Pneumococcal Conjugate Vaccine (Pneu-C-13)
Why is it prescribed?
Pneumococcal bacteria are the most common cause of bacterial infections in children and a frequent cause of infections in adults. Infection starts in the nose or throat where it may persist for weeks or months. Many people will not develop any symptoms, but others may develop serious pneumococcal disease including otitis media (ear infection), sinus infections, bronchitis or pneumonia, bacteremia or septicemia (blood), and meningitis.
Pneumococcal conjugate vaccine is indicated for the immunization of infants and children from 6 weeks to 17 years of age and for the immunization of adults with immunocompromising conditions. It can also be considered for adults ≥65 years of age on an individual basis.
Products that have this ingredient include •Prevnar-13® •
Along with its needed effects, this vaccine may cause some unwanted or undesirable effects. Generally, it is well tolerated and most people experience only minor unwanted effects. The frequency and severity of these effects depends mainly on the individual's susceptibility. Possible unwanted effects include:
- injection site reactions (e.g. redness, mild pain)
- decreased appetite
- restless sleep
- allergic reaction (e.g. rash, wheezing, difficulty breathing)

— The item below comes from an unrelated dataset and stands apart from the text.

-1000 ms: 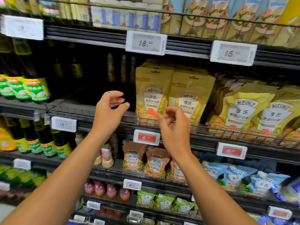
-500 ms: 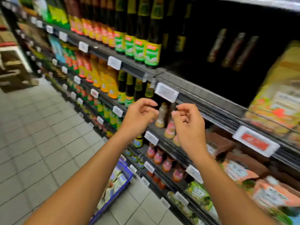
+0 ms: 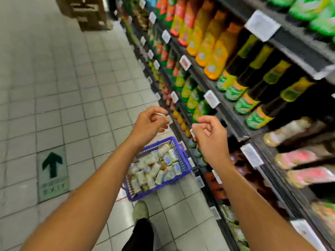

Pneumococcal conjugate vaccine (Pneu-C-13) is made up of 13 strains of pneumococcal (pneumonia) bacteria combined with a carrier protein. When injected, the vaccine in the body familiarizes the immune system to the pneumococcal bacteria. If the person is exposed to the bacteria again, the immune system can mount a quick, specific attack against the bacteria and ultimately resist infection. Protection offered by this vaccine is only against those strains of bacteria from which the vaccine is prepared.
People with impaired immune responsiveness, whether due to the use of immunosuppressive therapy (e.g. corticosteroids), a genetic defect, HIV infection, or other causes, may have a reduced response to this vaccine. This vaccine may not protect 100% of individuals receiving the vaccine.
Use is not recommended in the following situations:
- prior severe allergic reaction to pneumococcal vaccine
- allergy to any component of the vaccine
As with other vaccines administered intramuscularly, pneumococcal conjugate vaccine should be given with caution to individuals with thrombocytopenia or any coagulation disorder since bleeding may occur following an IM injection in these subjects.
Administration of pneumococcal vaccine should be postponed if suffering from severe acute illness. Immunization should not be delayed because of minor acute illness, with or without fever.
Use in pregnancy: there is no evidence to suggest that the pneumococcal conjugate vaccine poses a risk to the fetus or to the pregnancy.
Use in breastfeeding: Breastfeeding women can be vaccinated with the pneumococcal vaccine.